Input data
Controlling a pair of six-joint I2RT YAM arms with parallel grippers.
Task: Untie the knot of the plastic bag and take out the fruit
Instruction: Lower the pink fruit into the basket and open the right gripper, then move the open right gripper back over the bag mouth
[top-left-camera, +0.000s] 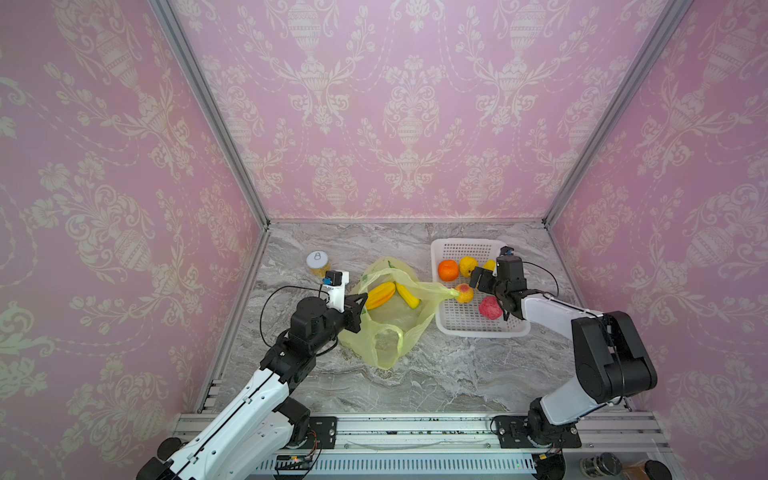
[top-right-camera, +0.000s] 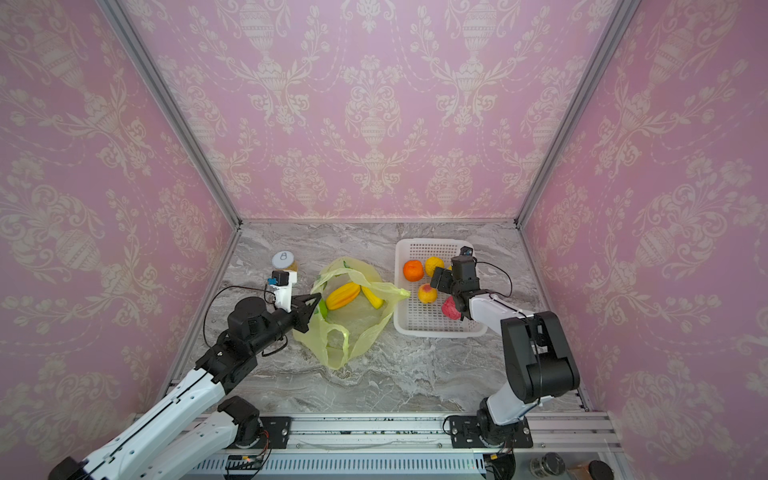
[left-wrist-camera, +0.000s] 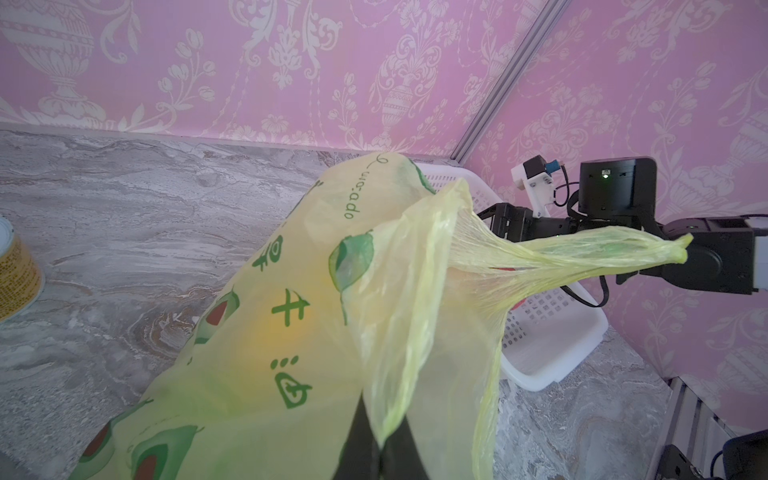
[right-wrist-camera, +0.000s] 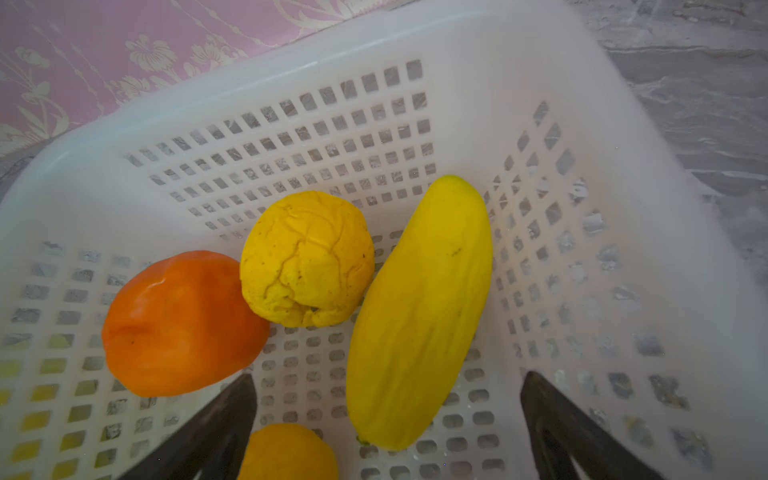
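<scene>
The plastic bag (top-left-camera: 388, 328) lies open on the marble, its loop handles apart; no knot shows. My left gripper (top-left-camera: 360, 302) is shut on the bag's thin edge (left-wrist-camera: 386, 399), holding it up. Inside lie a ribbed orange-yellow fruit (top-left-camera: 380, 294) and a long yellow one (top-left-camera: 407, 296). My right gripper (top-left-camera: 485, 274) hangs open over the white basket (top-left-camera: 465, 245), holding nothing. A long yellow fruit (right-wrist-camera: 419, 316) lies below its wide-apart fingers. An orange (right-wrist-camera: 178, 324), lemon (right-wrist-camera: 307, 257), peach (top-left-camera: 464, 293) and red knobbly fruit (top-left-camera: 490, 307) also sit in the basket.
A stretched bag handle (left-wrist-camera: 582, 253) reaches over the basket's near rim. A jar with a white lid (top-left-camera: 318, 264) stands behind my left gripper. Pink walls close in the back and sides, and a metal rail (top-left-camera: 415, 428) runs along the front.
</scene>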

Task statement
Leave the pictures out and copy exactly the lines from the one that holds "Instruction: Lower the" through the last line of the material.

Exercise answer
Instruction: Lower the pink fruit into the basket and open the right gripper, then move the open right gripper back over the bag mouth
[top-left-camera, +0.000s] 
[top-right-camera, +0.000s] 
[left-wrist-camera, +0.000s] 
[right-wrist-camera, +0.000s] 
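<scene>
The plastic bag (top-left-camera: 388, 328) lies open on the marble, its loop handles apart; no knot shows. My left gripper (top-left-camera: 360, 302) is shut on the bag's thin edge (left-wrist-camera: 386, 399), holding it up. Inside lie a ribbed orange-yellow fruit (top-left-camera: 380, 294) and a long yellow one (top-left-camera: 407, 296). My right gripper (top-left-camera: 485, 274) hangs open over the white basket (top-left-camera: 465, 245), holding nothing. A long yellow fruit (right-wrist-camera: 419, 316) lies below its wide-apart fingers. An orange (right-wrist-camera: 178, 324), lemon (right-wrist-camera: 307, 257), peach (top-left-camera: 464, 293) and red knobbly fruit (top-left-camera: 490, 307) also sit in the basket.
A stretched bag handle (left-wrist-camera: 582, 253) reaches over the basket's near rim. A jar with a white lid (top-left-camera: 318, 264) stands behind my left gripper. Pink walls close in the back and sides, and a metal rail (top-left-camera: 415, 428) runs along the front.
</scene>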

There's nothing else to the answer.